= Terrence Mahon =

American distance runner

Terrence Mahon (born October 5, 1970) is an American distance running coach. Mahon coaches many notable long distance and middle distance runners, including Olympians Deena Kastor, Anna Willard, and Jen Rhines. Mahon also coached Ryan Hall for five years. In 2011 he coached Morgan Uceny to the number one world ranking in the 1500 meters, coached ultra runner Josh Cox to the second fastest 50k time in history, and guided Irishman Alistair Cragg to a new National Record in the 5,000 meters, and in 2012 coached Alistair to European and Irish records in the road 5k at the Carlsbad 5000.

Mahon ran for and graduated from La Habra High School in La Habra, California and walked on as a freshman at Oregon where he earned All-American honors.

Mahon later attended Villanova University as an undergraduate, where he also was an All-American runner. Mahon ran a 2:13:02 in the Chicago Marathon in 1997, and won the U.S. 20 k Championships. He qualified for the Olympic Trials in both the marathon and 10,000 m, but was unable to qualify for the Olympics.
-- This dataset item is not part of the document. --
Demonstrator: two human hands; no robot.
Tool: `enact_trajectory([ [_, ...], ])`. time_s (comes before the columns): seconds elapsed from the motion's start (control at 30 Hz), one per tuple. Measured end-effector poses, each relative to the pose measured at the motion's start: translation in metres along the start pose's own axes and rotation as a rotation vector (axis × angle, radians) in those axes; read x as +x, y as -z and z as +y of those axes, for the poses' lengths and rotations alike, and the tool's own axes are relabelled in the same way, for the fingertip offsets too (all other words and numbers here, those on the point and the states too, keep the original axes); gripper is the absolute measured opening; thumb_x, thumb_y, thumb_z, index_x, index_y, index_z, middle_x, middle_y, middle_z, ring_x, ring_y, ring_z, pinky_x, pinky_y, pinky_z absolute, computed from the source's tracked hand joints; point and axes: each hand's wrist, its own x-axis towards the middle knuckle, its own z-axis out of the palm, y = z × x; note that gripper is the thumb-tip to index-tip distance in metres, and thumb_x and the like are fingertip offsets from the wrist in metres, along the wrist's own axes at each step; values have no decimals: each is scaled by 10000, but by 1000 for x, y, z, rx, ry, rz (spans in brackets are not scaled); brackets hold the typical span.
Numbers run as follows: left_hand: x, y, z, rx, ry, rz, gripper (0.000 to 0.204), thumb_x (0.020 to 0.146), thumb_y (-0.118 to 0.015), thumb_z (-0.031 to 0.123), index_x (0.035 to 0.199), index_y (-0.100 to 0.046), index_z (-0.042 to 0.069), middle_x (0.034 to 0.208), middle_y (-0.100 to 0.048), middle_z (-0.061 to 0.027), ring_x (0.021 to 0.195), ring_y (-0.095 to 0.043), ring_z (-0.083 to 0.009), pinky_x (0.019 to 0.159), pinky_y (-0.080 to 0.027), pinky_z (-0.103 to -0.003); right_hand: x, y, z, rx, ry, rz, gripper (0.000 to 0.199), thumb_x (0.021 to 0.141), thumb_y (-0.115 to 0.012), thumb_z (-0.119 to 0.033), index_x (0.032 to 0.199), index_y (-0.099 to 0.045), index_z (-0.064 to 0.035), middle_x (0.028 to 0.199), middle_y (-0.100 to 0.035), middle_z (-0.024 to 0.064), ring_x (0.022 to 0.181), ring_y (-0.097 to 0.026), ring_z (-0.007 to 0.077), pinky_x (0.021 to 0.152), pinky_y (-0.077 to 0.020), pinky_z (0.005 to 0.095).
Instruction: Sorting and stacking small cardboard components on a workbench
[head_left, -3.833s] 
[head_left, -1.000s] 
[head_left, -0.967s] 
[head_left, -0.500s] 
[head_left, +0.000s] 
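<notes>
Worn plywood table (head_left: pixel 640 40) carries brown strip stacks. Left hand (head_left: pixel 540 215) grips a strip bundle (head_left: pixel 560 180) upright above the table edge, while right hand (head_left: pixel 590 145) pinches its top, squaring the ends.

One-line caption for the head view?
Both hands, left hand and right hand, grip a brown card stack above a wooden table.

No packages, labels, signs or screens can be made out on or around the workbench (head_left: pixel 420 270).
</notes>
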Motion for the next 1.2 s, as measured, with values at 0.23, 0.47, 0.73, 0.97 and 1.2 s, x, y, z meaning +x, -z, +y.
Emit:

In 1998, Mahon married runner Jen Rhines, who also competed for Villanova. They moved to Mammoth Lakes, California to train, where Mahon later became a coach for Team Running USA, now known as the Mammoth Track Club.

In 2012, Mahon moved to the UK to be the head coach of the distance runners at British Athletics.

After only a year with British Athletics, Mahon returned to the states accepting a position as the head coach of the Boston Athletics Association’s High Performance Team.

In 2015 Mahon was selected by the IAAF to be the women’s middle and long distance coach for Team USA at the 2015 IAAF World Championships.

After 4 years with the BAA, Mahon moved to San Diego, California and started the Golden Coast Track Club (formerly known as the Mission Athletic Club) where he continues to coach some of the best long and middle distance runners including olympians Chris O’Hare, Lynsey Sharp and Andrew Butchart, along with other notable runners like Nikki Hiltz, Mac Fleet, Sarah Pagano, Christian Harrison, and Heidi See .

American marathon record holder and 2004 Olympic Bronze medalist Deena Kastor says this about Mahon:

I owe the longevity of my career to him being so knowledgeable and for reinventing training and therapy to keep me healthy. One of Terrence's greatest strengths is his insatiability to learn, not just about coaching, but life. He is full of so much knowledge and keeps reading great books and visiting with other brilliant people to continue growing.